Is there something in particular you don’t already understand about what we are calling passions/programming?

I mean go ahead and do it, for sure. It was an impression I got that it was something I might do. I don’t think doing anything I would do is actualism. (besides perhaps being one’s own best friend and sticking at it).

Yes agreed, the thing though is that these experiences of purity can’t be bottled up, so it kind of got to a dead end for me. As in I am not committed to allowing pure intent fully but at the same time I don’t want to be hanging around waiting. This ‘in the meantime’ approach of in control virtual freedom seems sensible here, because I don’t have to wait to be happy and harmless, I can change myself as far as humanly possible whilst I am still deciding whether I want to commit to actual freedom. And the more I am happy and harmless each moment again the more obvious it is that actual freedom is a sensible goal.

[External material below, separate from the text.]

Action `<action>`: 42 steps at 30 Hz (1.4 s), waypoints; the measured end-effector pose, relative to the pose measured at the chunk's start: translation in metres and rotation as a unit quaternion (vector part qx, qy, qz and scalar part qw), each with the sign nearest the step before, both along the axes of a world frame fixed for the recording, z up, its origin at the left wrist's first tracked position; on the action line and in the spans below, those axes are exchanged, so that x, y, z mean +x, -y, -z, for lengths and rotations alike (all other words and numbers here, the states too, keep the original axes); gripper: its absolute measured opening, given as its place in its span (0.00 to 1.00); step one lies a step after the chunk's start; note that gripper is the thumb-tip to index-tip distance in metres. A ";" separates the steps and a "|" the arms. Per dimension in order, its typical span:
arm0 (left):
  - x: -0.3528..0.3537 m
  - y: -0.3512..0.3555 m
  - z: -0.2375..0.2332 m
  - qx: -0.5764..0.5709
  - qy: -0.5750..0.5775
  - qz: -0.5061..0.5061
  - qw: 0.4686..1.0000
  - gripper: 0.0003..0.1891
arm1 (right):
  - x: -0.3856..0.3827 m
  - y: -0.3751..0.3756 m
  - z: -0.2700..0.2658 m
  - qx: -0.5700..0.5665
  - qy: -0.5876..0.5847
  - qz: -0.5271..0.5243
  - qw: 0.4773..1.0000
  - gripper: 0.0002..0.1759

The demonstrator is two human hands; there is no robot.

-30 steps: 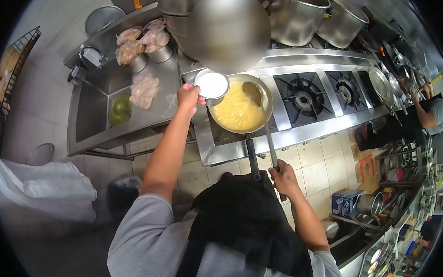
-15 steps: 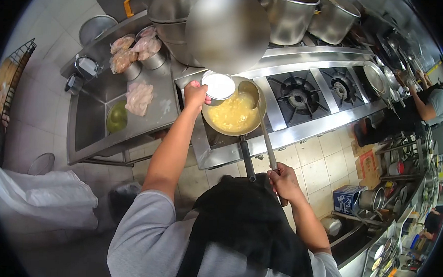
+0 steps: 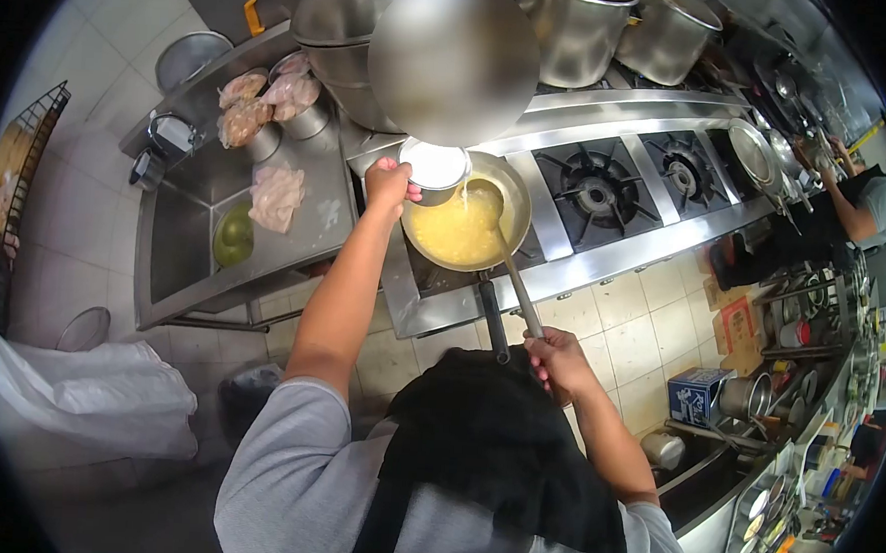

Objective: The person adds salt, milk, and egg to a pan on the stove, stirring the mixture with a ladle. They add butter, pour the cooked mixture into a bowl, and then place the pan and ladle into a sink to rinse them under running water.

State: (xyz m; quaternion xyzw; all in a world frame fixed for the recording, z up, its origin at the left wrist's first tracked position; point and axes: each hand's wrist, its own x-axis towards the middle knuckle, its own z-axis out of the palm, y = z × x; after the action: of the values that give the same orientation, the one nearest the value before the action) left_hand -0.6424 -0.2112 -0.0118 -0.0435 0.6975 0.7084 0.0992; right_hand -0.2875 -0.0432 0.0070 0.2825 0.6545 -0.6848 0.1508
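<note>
My left hand (image 3: pixel 389 185) grips the rim of a metal bowl (image 3: pixel 436 164) of white liquid, tilted over the upper left of a pan (image 3: pixel 521 221). A thin white stream falls from the bowl's right side into the yellow, lumpy mixture (image 3: pixel 452 234). Wrapped round the long handle of a ladle (image 3: pixel 521 288) is my right hand (image 3: pixel 559 361); the ladle's head rests in the mixture at the pan's right. The pan sits on the stove's left burner, its black handle (image 3: pixel 494 319) pointing toward my body.
Two bare burners (image 3: pixel 600 190) lie right of the pan, with large pots (image 3: pixel 573 33) behind. At left are a sink (image 3: pixel 179 243) and bagged food (image 3: pixel 246 121) on metal containers. Another person (image 3: pixel 872 209) stands at the far right. A shelf (image 3: pixel 735 442) is at lower right.
The bowl has tilted, and a white stream now runs from it. The ladle's head has moved down and left in the pan, and my right hand has shifted slightly left.
</note>
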 end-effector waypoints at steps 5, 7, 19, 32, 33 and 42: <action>0.000 0.011 0.001 0.083 0.038 0.003 0.996 0.07 | 0.002 -0.018 -0.008 -0.410 0.033 0.118 0.904 0.15; 0.001 0.018 -0.002 0.088 0.039 0.008 0.995 0.09 | 0.004 -0.009 -0.020 -0.360 0.028 0.110 0.926 0.14; 0.003 0.051 -0.017 0.093 0.029 -0.004 0.995 0.10 | -0.004 0.003 -0.009 0.198 -0.047 -0.044 0.978 0.08; -0.005 0.069 -0.020 0.098 0.032 0.012 0.995 0.08 | -0.005 -0.001 -0.010 -0.444 0.043 0.141 0.884 0.13; -0.006 0.070 -0.019 0.099 0.032 0.012 0.995 0.08 | -0.004 0.003 -0.014 -0.444 0.043 0.142 0.884 0.13; -0.013 0.069 -0.014 0.099 0.036 0.027 0.994 0.08 | -0.010 0.032 -0.020 -0.037 -0.006 0.070 0.997 0.09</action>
State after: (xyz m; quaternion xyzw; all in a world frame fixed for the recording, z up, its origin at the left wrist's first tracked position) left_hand -0.6552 -0.2804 0.0018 -0.0402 0.6207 0.7691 0.1468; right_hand -0.2973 -0.0752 0.0272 0.3175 0.6081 -0.7194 0.1093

What I described here would be an example - Kub933's Journal - #851 by Kub933.

I’m not sure about this one actually, it definitely makes the road less rocky when pure intent is active but at the same time you have a brain like I do and our brains are both capable of being aware of their own functioning, and of seeing what is silly and what is sensible. I think these are the only qualities necessary to get going. If you can apply attentiveness to the fact that you got angry when the guy cut you off in traffic then you have all the qualities necessary to explore and investigate at any level.

There is nothing obvious that comes to mind, however it is not just about an overall understanding but about this specific thing now (whatever it is), this drama that is currently in the way, where there is drama it means there is no clarity. With clarity the drama cannot exist.